Орсо задумчиво смотрел на огонек угасавшей свечи.
— Флейта была разделена на три части, — пояснил он. — Сколько суматохи из-за этого вышло… Но доктор и тут оказался на высоте.
— Да, о Третях я тоже знаю, — пробормотал Годелот. Полковник не отвел глаз от огня:
— Есть ли еще закуток, куда б вы не сунули нос, Мак-Рорк? А я еще удивлялся, отчего вы каждую среду и пятницу влипаете в новую историю. Но не суть. Две Трети хранились у матери Пеппо. Одна принадлежала ей самой и была спрятана в подполе дома. Вторая причиталась вашему другу и таилась в деревянном солдатике, его любимой игрушке. После гибели семьи Ремиджи первая Треть была найдена на пепелище. Я до сих пор не понимаю, почему Рика не отдала Пеппо обе части, когда он убегал. Вероятно, не успела. Какой-то идиот поджег дом, хотя потом все клялись, что не высекли и искры. Но Треть досталась герцогине. Кстати, именно поэтому особняк охраняется, будто тюрьма. Ее сиятельство безумно боялась, что ее бесценный трофей украдут. Так, впрочем, и случилось. Доктор сумел добраться до него, хотя синьора никому не выдавала, где прячет Треть. Никому, кроме Руджеро.

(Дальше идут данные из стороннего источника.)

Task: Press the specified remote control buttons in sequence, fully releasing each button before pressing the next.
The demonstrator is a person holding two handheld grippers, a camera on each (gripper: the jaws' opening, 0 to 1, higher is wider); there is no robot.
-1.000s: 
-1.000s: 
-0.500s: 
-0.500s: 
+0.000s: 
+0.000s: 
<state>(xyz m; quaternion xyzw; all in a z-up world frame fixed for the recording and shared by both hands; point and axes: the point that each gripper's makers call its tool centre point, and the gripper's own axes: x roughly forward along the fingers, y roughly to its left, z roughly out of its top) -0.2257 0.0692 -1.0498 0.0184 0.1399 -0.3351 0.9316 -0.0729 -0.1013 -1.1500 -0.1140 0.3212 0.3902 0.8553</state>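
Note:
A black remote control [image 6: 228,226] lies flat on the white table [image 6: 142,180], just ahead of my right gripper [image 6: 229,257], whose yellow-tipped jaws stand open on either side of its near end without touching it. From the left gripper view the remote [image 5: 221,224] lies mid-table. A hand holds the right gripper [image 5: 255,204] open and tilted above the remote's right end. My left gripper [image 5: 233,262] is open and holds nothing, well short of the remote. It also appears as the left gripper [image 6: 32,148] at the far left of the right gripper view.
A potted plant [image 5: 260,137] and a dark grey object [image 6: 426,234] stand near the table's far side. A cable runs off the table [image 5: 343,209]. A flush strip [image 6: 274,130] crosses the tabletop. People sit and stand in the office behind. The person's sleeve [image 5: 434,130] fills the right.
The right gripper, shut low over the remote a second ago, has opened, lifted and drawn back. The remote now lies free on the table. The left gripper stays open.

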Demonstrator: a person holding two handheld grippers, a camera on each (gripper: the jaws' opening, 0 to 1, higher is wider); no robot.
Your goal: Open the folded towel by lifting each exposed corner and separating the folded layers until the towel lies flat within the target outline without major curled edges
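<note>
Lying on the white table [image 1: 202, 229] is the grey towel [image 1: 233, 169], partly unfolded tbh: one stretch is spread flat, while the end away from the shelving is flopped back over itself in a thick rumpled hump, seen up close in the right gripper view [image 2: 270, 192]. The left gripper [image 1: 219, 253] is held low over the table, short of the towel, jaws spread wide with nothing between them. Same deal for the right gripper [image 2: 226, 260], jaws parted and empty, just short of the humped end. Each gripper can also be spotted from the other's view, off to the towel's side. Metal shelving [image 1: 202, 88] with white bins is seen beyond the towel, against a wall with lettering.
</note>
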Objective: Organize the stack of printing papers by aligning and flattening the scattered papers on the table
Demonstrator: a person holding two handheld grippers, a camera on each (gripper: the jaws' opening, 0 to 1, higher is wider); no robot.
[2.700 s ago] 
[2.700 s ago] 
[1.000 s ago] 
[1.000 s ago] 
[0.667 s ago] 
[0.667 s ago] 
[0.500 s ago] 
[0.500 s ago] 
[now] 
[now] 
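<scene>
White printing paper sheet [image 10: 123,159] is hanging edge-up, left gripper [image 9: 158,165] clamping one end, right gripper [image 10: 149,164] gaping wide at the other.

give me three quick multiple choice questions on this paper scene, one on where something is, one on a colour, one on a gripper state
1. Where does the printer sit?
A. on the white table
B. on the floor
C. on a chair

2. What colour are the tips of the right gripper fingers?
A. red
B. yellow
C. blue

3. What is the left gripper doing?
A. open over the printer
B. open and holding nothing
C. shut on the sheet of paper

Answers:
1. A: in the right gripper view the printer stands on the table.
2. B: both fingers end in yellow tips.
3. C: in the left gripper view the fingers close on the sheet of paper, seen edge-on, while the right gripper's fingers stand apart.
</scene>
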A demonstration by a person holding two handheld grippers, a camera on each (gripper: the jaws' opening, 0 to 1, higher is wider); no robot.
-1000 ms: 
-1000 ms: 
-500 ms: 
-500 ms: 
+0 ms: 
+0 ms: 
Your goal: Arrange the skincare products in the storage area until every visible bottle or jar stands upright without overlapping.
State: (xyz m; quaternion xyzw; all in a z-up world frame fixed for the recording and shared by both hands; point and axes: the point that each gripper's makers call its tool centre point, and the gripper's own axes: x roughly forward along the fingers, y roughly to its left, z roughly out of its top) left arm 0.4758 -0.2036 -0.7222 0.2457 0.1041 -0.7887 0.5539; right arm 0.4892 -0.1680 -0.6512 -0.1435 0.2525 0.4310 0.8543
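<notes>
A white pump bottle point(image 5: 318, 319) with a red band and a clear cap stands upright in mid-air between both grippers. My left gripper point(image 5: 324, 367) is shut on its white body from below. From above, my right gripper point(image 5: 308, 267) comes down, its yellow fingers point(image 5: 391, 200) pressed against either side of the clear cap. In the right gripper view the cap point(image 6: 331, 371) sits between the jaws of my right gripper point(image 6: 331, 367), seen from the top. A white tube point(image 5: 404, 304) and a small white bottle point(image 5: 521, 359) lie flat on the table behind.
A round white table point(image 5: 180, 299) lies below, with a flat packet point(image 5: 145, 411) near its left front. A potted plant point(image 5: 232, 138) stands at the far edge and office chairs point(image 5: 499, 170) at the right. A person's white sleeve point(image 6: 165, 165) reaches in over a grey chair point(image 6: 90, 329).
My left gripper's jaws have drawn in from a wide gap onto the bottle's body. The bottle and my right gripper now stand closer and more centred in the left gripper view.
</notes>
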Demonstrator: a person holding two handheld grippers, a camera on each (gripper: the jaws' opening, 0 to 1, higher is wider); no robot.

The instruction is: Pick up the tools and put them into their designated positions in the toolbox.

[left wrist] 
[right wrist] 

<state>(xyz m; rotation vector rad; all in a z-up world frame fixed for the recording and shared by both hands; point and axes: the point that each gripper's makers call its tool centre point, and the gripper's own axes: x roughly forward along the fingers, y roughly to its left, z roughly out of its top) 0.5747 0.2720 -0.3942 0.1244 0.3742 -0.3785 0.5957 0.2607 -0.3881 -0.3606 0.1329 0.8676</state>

Годелот вздохнул и взъерошил волосы:
— Это не доктор украл Треть, ваше превосходительство. Это и был Руджеро.
Полковник медленно повернул голову, приподнимая брови:
— Что?! Мак-Рорк, черт бы вас подрал, куда еще вы успели влезть?
Юноша поморщился:
— Вы же знаете, я видел труп отца Руджеро той ночью. Он был еще совсем теплый, когда я подоспел на мост. Сверток с Третью был у него в руке. Я не знал тогда, что это. Просто забрал его, и все. Уже в карцере доктор Бениньо объяснил мне, что за трофей я подобрал, и обещал вернуть его в тайник. Конечно, я отдал Треть ему. Иначе ее могли найти вы.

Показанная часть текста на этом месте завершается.